GSEA (a) and heatmap of GPXs (b) from RNA-Seq data of BCR/ABL-T315I CML and non-T315I patients were shown. c The expression level of GPX1 was detected by western blot. d GPX1 distribution in cytoplasm and mitochondria of BCR/ABL and BCR/ABL1-T315I cells was measured. e GPXs enzyme activity of BCR/ABL and BCR/ABL1-T315I cells was determined. f KBM5-T315I and 32D-T315I cells were cultured under glucose or glutamine deprivation for 48 h, and the GPX1 protein level was determined by western blot. Cells were treated with different concentrations of hydrogen peroxide for 48 h, and GPX1 expression (g) as well as cell viability (h) was measured. Data are expressed as mean ± SD. *P < 0.05, **P < 0.01.

Fig. 4. Knockout of GPX1 disturbs mitochondrial metabolism.

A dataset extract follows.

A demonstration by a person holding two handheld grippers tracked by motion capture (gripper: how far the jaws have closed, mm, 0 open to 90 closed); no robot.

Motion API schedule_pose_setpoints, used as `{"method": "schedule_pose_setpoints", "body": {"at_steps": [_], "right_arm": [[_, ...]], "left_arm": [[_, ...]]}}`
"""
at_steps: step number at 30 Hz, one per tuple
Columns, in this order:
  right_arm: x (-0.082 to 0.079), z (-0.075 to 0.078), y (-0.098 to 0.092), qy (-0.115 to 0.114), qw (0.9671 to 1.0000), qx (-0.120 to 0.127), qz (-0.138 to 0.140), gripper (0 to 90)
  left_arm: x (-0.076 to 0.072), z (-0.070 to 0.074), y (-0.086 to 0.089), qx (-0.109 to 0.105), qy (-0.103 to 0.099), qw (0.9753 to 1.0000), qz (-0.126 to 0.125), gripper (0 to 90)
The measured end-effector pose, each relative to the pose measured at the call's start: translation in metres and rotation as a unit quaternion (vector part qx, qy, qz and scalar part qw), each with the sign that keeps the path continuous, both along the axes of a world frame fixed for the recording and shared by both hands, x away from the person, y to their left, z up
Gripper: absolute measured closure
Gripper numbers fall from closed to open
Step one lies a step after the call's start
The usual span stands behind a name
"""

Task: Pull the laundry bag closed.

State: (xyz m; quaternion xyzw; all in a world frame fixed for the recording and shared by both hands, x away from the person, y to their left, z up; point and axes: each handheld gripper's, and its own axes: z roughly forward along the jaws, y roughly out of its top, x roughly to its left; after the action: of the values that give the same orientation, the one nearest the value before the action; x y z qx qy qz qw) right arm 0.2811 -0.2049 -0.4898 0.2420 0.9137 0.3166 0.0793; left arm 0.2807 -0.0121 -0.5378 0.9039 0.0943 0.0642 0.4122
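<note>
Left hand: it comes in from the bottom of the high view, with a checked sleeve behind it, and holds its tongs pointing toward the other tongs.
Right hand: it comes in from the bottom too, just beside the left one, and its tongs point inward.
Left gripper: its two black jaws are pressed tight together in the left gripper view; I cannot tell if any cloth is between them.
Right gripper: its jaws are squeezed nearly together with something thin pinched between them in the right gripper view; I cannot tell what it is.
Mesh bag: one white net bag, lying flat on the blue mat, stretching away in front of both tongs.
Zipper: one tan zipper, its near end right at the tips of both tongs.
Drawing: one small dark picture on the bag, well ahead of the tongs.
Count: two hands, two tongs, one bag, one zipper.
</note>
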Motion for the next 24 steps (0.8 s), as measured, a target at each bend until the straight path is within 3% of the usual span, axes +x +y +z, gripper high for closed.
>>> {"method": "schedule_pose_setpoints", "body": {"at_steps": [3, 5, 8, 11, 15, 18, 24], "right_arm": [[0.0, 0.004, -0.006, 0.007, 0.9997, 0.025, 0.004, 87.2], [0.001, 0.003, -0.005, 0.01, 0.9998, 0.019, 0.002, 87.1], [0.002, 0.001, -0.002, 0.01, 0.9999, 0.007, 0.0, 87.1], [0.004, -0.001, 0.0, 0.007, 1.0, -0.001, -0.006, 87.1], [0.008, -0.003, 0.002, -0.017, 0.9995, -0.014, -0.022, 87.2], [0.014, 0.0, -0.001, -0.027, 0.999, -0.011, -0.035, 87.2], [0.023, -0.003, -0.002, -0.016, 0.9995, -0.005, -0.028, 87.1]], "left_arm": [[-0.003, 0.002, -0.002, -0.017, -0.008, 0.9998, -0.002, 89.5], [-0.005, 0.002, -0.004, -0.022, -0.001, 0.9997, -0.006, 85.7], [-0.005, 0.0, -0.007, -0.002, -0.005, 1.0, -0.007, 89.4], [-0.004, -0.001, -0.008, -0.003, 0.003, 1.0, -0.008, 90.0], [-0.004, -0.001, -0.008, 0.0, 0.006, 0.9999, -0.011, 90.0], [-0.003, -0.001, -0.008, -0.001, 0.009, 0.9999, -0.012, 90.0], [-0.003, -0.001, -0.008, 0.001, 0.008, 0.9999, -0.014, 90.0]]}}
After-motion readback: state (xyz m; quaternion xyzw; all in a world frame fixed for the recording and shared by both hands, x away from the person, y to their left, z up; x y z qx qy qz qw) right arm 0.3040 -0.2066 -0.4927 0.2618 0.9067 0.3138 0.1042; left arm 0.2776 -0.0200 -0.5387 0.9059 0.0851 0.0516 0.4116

a GPX1-knockout efficiency in KBM5-T315I and 32D-T315I cells was determined by western blot. b Control and GPX1-knockout cells were subjected to cell counting under the condition of glucose deprivation. GSVA (c) and GSEA (d) were performed by RNA-Seq data from control and GPX1-knockout of KBM5-T315I cells. e Mitochondrial activity was detected by flow cytometry by MitoTracker Deep Red staining. f Apoptosis of control and GPX1-knockout cells under the condition of glucose deprivation was shown. Data are expressed as mean ± SD. *P < 0.05, **P < 0.01, ***P < 0.001.

Fig. 5. MSA overcomes BCR/ABL-T315I-induced drug resistance.

a KBM5-T315I and 32D-T315I cells were treated with MSA for 48 h, and the cell viability was determined. b T315I cells were treated with MSA for 48 h under glucose deprivation and cell counting was conducted. Colony formation of KBM5-T315I and 32D-T315I cells with 0.075 mM MSA treatment was measured (c), and the number and diameter of CFUs were shown (d). e, f KBM5 and KBM5-T315I cells were treated with MSA for 48 h under glucose deprivation, and apoptosis was conducted by flow cytometry. T315I cells were treated with MSA, and GPXs enzyme activity (g), OCR (h) and ATP level (i) were determined. j T315I cells were treated with MSA for 48 h and subjected to Western blot. Data are expressed as mean ± SD. *P < 0.05, **P < 0.01, ***P < 0.001.